This year's Best American Magazine Writing features articles on politics, culture, sports, sex, race, celebrity, and more. Selections include Ta-Nehisi Coates's intensely debated "The Case For Reparations" (The Atlantic) and Monica Lewinsky's reflections on the public-humiliation complex and how the rules of the game have (and have not) changed (Vanity Fair). Amanda Hess recounts her chilling encounter with Internet sexual harassment (Pacific Standard) and John Jeremiah Sullivan shares his investigation into one of American music's greatest mysteries (New York Times Magazine).
The anthology also presents Rebecca Traister's acerbic musings on gender politics (The New Republic) and Jerry Saltz's fearless art criticism (New York).

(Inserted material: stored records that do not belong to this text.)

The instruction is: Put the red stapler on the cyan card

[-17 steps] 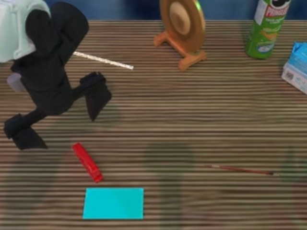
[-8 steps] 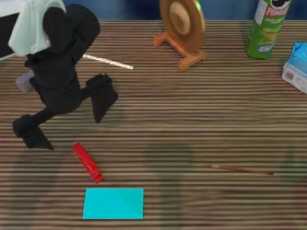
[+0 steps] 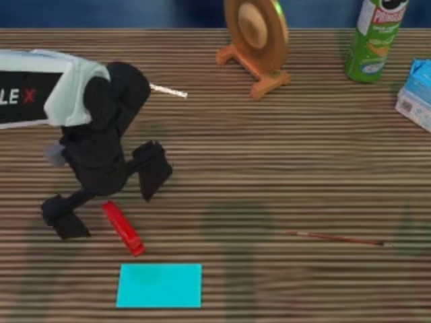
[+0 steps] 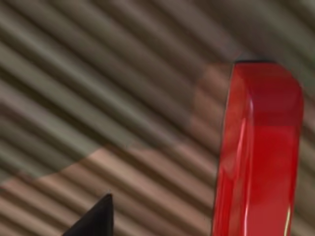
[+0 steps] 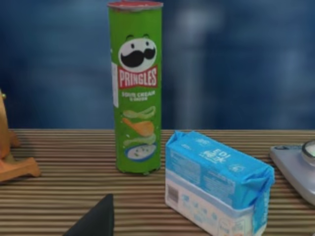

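- The striped wooden surface [image 3: 283,168] carries everything.
- The red stapler [image 3: 122,228] lies at the front left, just above the cyan card [image 3: 159,285], not touching it.
- The left hand [image 3: 108,199] is wide open over the stapler's far end, holding nothing.
- The right arm is out of the top view.

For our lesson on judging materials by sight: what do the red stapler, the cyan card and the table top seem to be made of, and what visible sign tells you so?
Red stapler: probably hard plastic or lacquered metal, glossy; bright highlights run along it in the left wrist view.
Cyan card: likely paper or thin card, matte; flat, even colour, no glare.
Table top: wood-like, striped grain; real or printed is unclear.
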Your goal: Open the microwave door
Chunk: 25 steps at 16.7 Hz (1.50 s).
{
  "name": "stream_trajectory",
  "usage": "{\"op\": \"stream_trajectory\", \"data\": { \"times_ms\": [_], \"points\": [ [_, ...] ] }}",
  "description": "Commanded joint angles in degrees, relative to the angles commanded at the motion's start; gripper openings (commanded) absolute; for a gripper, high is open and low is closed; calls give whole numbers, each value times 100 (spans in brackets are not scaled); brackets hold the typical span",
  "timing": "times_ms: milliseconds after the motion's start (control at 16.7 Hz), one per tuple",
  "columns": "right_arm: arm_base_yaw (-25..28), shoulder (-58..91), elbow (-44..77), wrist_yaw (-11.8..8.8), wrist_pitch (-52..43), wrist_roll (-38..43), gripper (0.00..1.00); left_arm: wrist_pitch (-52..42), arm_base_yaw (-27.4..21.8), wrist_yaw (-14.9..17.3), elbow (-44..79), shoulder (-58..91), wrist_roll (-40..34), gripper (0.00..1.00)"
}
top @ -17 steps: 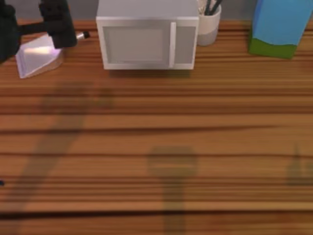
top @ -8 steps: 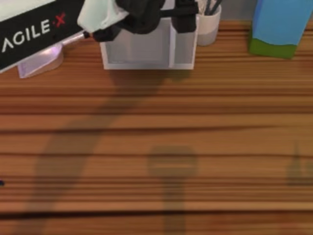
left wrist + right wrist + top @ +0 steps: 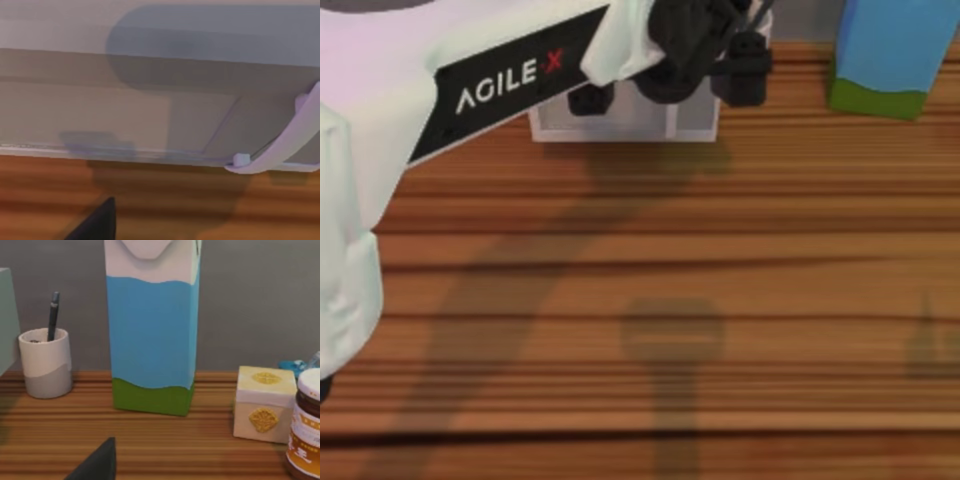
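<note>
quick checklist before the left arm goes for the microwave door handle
1. Microwave door shut: ok, it lies flush with the front.
2. Handle in the left wrist view: ok, off to one edge, not centred.
3. Left end effector at the microwave: ok, it covers the front from above.
4. Left end effector on the handle: cannot tell.
5. Table in front free for the door's swing: ok.
6. Carton and cup clear of the door: ok, both stand to the right.

"AGILE X" on left arm [image 3: 510, 85]
</note>
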Motion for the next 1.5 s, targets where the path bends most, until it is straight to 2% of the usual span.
{"op": "stream_trajectory", "data": {
  "times_ms": [240,600,840,1500],
  "points": [
    [0,0,0,0,0,0,100,82,50,30,59,95,47,100],
    [0,0,0,0,0,0,100,680,357,220,603,1163,327,100],
    [0,0,0,0,0,0,100,711,374,231,625,1201,342,100],
    [0,0,0,0,0,0,100,711,374,231,625,1201,342,17]
  ]
}}
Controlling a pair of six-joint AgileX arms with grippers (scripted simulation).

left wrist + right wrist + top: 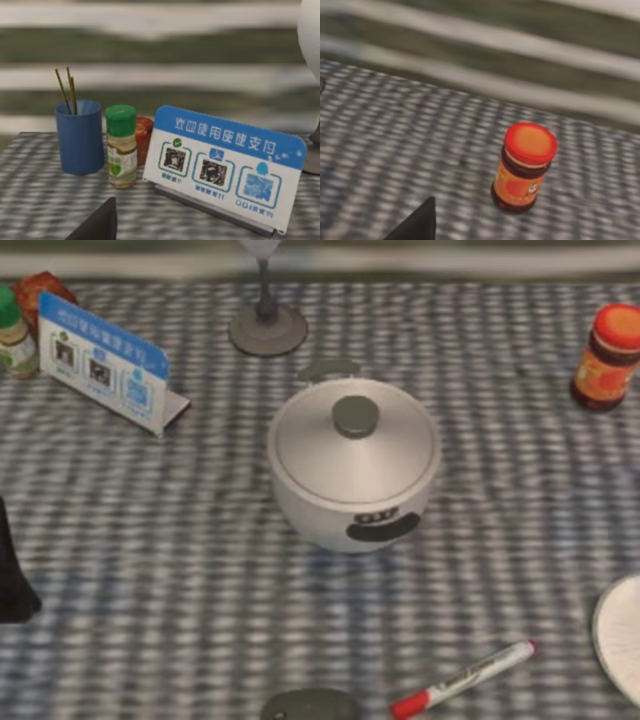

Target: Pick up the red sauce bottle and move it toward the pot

James Verini reconstructs an eccentric love affair against the slow deterioration of Afghanistan in the twentieth century (The Atavist); Roger Angell offers affecting yet humorous reflections on life at ninety-three (The New Yorker); Tiffany Stanley recounts her poignant experience caring for a loved one with Alzheimer's (National Journal); and Jonathan Van Meter takes an entertaining look at fashion's obsession with being a social-media somebody (Vogue). Brian Phillips describes his surreal adventures in the world of Japanese ritual and culture (Grantland), and Emily Yoffe reveals the unforeseen casualties in the effort to address the college rape crisis (Slate). The collection concludes with a work of fiction by Donald Antrim, exploring the geography of loss. (The New Yorker).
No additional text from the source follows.